--- Provided material ---

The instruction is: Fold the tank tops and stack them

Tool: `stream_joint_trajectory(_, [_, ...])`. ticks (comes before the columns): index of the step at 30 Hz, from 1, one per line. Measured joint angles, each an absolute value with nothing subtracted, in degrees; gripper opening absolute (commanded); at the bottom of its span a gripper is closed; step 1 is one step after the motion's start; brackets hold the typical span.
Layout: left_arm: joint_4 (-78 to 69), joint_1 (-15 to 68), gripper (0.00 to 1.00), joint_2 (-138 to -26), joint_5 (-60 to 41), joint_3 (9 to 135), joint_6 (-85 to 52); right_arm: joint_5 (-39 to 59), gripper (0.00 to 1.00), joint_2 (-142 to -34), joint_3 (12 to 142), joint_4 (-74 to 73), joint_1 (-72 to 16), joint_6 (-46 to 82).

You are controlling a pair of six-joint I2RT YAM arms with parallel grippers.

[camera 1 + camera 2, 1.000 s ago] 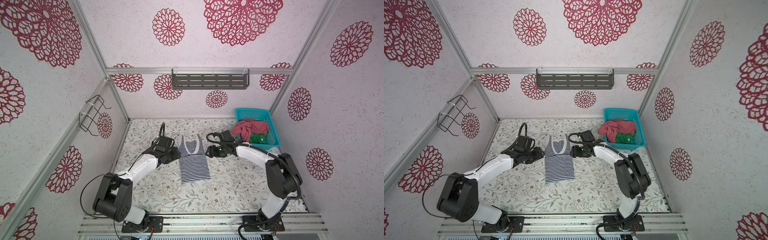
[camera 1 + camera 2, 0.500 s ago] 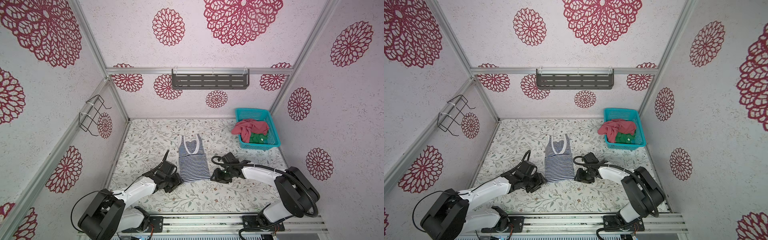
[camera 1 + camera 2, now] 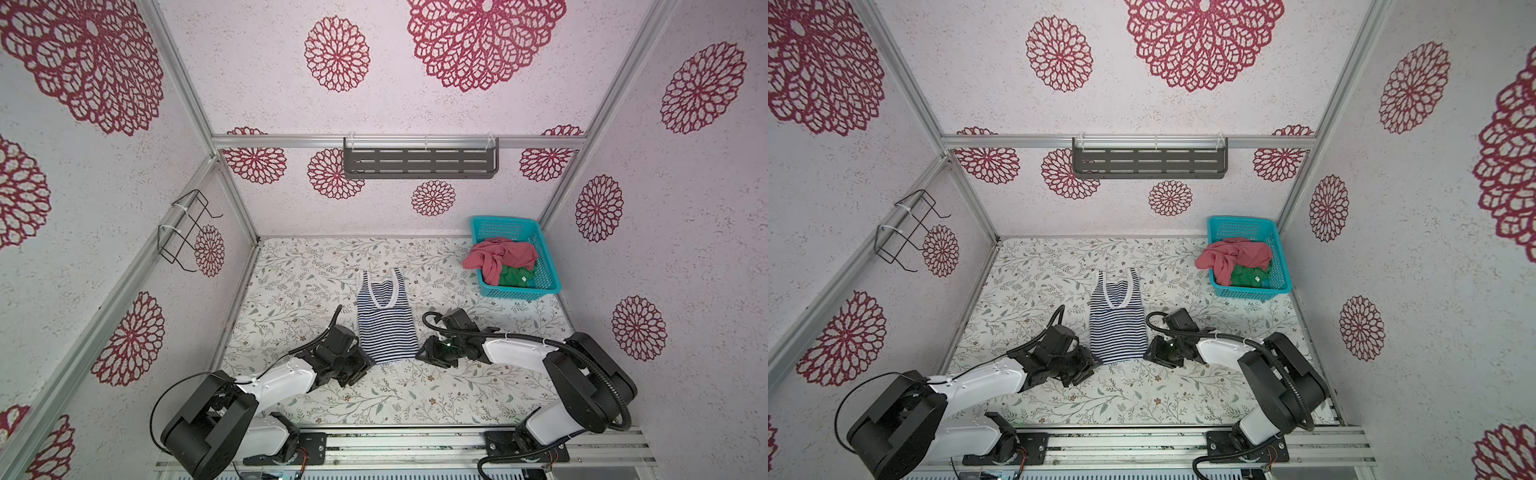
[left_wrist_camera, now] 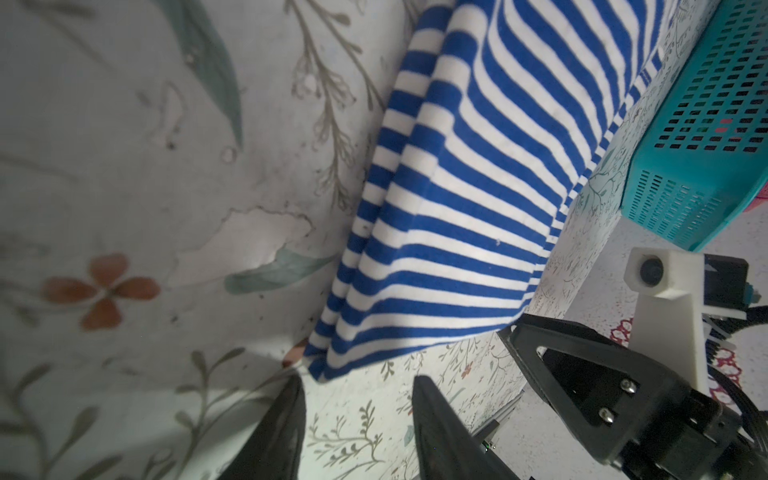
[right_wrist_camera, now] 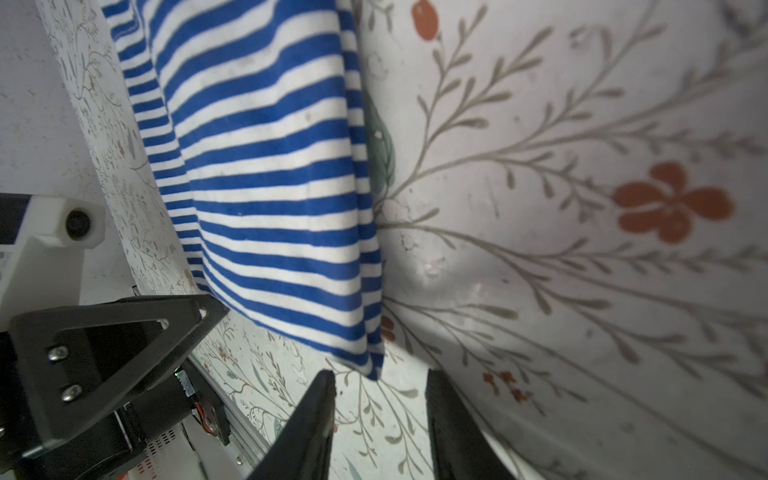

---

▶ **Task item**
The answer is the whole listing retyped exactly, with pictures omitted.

▶ **Exercise result**
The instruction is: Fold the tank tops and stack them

Tool: `stream_joint_trajectory(_, [_, ...])`. ticks (comes before the columns): index of the step at 30 Hz, from 1, one per line. Measured joint angles, each an absolute value with nothing subtracted, in degrees; gripper opening absolute (commanded); at the bottom of its span a gripper is closed; step 1 is one step after the motion's start; brackets hold the typical span.
Layout: left_arm: joint_4 (-78 to 69), joint_1 (-15 to 68), gripper (0.00 to 1.00), joint_2 (-138 to -26), joint_5 (-60 to 41), joint_3 (9 to 135), joint_6 (-85 to 52); right_arm: joint_5 (-39 to 59), gripper (0.00 to 1.00), joint_2 (-142 to -34), joint_3 (12 to 142), joint_4 (-74 to 73), joint_1 (-72 to 16), joint_6 (-46 to 82).

You are controlling a pair of six-joint I2RT YAM arms with parallel grippers.

[camera 1 + camera 2, 1.000 s ago] 
[camera 1 + camera 2, 0.500 s ago] 
[camera 1 + camera 2, now] 
[left_wrist_camera, now] 
[right_wrist_camera, now] 

No other output is needed; the exercise is complete.